Estudos em modelos murinos de diabetes tipo 2 indicam que uma dieta sem glúten pode melhorar a função da barreira intestinal e levar a uma microbiota mais saudável, aliviando a doença ao reduzir a passagem de peptídeos inflamatórios de glúten, produtos bacterianos etc. Dessa forma, uma dieta sem glúten diminui a permeabilidade intestinal, evitando assim que partículas de alimentos, como a gliadina, atravessem a barreira intestinal e atinjam o tecido adiposo e o pâncreas. Isso, por sua vez, leva ao aumento da sensibilidade à insulina e à melhora da tolerância à glicose, que é ainda melhorada pela redução do estresse das células beta e pelo aumento do volume das células beta.
Uma alimentação a longo prazo de camundongos com uma dieta sem glúten aumentou o volume das células beta e melhorou a tolerância à glicose, o que pode ser resultado do repouso das células beta, pois o glúten potencializa a secreção de insulina estimulada por ácidos graxos.

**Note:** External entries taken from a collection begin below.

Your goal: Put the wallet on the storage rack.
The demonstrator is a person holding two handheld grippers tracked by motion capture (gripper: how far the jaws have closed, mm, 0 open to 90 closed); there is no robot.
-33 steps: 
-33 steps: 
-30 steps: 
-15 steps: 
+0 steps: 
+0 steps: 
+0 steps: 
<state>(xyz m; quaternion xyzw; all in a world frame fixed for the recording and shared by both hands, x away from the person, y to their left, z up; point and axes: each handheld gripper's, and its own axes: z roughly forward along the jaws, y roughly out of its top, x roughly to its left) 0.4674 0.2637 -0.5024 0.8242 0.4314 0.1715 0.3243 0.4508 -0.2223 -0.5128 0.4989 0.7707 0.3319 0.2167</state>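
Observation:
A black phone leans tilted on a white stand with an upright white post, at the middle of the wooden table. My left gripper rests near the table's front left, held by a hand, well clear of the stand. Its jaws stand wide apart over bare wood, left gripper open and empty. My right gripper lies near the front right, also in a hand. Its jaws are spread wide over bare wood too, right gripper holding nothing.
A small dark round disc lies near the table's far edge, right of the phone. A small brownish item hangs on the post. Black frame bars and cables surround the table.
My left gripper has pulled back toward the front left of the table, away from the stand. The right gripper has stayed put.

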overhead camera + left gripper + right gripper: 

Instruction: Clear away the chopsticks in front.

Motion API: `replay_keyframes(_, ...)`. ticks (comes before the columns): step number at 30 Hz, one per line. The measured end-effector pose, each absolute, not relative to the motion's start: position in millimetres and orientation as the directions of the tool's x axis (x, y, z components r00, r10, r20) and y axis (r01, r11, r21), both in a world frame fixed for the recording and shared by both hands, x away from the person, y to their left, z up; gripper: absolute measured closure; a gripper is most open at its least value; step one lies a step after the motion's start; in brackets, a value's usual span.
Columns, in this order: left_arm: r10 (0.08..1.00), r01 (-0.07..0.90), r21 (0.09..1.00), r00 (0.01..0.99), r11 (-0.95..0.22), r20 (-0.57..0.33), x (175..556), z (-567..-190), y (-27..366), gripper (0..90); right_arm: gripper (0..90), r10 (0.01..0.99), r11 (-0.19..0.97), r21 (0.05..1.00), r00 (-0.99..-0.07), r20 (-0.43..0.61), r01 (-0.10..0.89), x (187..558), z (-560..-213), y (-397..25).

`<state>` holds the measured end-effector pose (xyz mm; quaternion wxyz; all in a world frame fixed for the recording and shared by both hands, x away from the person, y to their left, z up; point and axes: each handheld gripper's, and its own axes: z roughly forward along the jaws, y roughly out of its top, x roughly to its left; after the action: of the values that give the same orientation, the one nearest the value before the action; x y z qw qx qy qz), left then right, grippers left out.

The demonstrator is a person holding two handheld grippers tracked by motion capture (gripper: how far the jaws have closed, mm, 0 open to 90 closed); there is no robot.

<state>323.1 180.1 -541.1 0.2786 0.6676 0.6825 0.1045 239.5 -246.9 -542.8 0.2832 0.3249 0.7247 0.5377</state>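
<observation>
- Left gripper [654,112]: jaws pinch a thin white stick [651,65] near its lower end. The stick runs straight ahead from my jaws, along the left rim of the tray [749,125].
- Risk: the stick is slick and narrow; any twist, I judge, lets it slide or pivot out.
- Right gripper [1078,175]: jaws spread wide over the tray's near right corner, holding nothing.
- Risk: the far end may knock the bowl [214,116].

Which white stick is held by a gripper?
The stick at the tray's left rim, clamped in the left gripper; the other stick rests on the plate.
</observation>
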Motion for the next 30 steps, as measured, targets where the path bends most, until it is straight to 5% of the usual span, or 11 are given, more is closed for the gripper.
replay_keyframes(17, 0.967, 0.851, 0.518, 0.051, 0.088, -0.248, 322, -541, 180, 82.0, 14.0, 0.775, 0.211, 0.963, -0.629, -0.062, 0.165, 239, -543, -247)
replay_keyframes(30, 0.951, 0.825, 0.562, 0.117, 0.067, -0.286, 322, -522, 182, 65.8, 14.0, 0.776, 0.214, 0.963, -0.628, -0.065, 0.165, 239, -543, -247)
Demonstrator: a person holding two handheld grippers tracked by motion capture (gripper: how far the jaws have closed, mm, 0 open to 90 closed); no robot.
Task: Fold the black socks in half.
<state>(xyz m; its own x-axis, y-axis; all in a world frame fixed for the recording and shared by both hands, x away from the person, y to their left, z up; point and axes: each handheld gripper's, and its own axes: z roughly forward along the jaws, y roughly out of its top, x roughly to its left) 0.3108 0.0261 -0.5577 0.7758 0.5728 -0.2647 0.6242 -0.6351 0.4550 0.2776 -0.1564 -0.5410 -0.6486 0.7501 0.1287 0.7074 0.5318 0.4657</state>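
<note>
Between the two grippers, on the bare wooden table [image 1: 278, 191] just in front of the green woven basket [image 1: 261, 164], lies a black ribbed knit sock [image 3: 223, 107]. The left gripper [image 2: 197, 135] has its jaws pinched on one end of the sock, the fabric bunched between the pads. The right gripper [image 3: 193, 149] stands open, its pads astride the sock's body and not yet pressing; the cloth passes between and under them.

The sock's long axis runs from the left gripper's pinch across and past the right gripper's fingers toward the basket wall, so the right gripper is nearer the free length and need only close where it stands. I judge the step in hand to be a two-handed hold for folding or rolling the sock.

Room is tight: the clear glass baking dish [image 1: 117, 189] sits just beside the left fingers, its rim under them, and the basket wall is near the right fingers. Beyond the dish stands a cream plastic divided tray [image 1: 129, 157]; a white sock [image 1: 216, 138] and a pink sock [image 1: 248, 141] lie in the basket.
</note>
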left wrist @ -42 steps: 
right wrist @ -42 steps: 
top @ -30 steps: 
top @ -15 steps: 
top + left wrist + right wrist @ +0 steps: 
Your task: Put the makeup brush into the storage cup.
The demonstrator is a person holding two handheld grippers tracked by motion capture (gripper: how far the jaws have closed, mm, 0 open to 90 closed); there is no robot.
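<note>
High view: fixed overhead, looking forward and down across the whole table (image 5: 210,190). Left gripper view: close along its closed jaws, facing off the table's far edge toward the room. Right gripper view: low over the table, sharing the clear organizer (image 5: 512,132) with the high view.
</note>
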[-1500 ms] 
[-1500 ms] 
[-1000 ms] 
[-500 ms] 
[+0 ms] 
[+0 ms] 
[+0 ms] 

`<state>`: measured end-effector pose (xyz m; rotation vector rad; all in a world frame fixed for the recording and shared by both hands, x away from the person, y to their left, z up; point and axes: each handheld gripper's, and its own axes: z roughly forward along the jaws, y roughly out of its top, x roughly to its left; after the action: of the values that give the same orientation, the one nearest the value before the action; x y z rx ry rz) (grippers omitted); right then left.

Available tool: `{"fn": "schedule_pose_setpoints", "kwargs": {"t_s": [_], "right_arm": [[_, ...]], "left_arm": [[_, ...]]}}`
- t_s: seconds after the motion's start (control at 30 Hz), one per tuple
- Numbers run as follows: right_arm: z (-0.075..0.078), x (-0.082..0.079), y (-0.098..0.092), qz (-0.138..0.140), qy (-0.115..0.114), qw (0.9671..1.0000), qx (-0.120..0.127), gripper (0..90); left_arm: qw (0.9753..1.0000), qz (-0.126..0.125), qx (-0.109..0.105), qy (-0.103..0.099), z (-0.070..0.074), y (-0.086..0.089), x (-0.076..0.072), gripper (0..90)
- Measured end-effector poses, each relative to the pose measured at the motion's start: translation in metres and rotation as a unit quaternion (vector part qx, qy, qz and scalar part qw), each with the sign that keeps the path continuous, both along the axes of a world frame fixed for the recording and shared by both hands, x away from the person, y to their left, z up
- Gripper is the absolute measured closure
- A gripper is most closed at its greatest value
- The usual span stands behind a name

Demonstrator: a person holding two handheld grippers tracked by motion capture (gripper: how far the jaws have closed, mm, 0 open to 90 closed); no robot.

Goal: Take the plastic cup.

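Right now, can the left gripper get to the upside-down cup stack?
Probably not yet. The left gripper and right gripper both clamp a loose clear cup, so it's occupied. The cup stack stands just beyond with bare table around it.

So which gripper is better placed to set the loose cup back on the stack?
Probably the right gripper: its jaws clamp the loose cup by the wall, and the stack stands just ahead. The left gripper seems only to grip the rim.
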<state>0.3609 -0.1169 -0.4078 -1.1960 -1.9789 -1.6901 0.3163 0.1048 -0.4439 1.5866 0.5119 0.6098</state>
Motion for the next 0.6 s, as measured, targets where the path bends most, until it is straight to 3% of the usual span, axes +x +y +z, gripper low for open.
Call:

Além disso, os camundongos alimentados com uma dieta sem glúten por oito semanas tiveram concentrações reduzidas no soro das adipocinas pró-inflamatórias leptina e resistina e concentrações aumentadas da adipocina anti-inflamatória adiponectina, juntamente com peso corporal reduzido, reservas de gordura epididimal, glicemia de jejum e insulina.
Ainda por cima, o estudo da Pesquisa Nacional de Exame de Saúde e Nutrição (NHANES), que consiste em uma série de pesquisas transversais realizadas a cada dois anos, demonstrou maior lipoproteína de alta densidade (HDL), menor circunferência da cintura e perda de peso autorrelatada em pessoas em uma dieta sem glúten. Assim, os efeitos de uma dieta sem glúten indicam ter o potencial de reduzir a obesidade e o DT2. Além disso, outras evidências humanas incluem um estudo em crianças com transtorno do espectro autista em uma dieta sem glúten sem caseína versus uma dieta regular por três meses, mostrando menor peso corporal e índice de massa corporal.
Portanto, como resultado, sabe-se que excluir o glúten da dieta mediará a exclusão de outros fatores antidiabetogênicos potenciais. Em resumo, alguns estudos de intervenção mostraram que uma dieta sem glúten pode aliviar a obesidade e o diabetes tipo 2 em humanos. Desse modo, estudos de intervenção maiores que esclareçam o efeito de uma dieta sem glúten em pacientes com diabetes tipo 2 são necessários.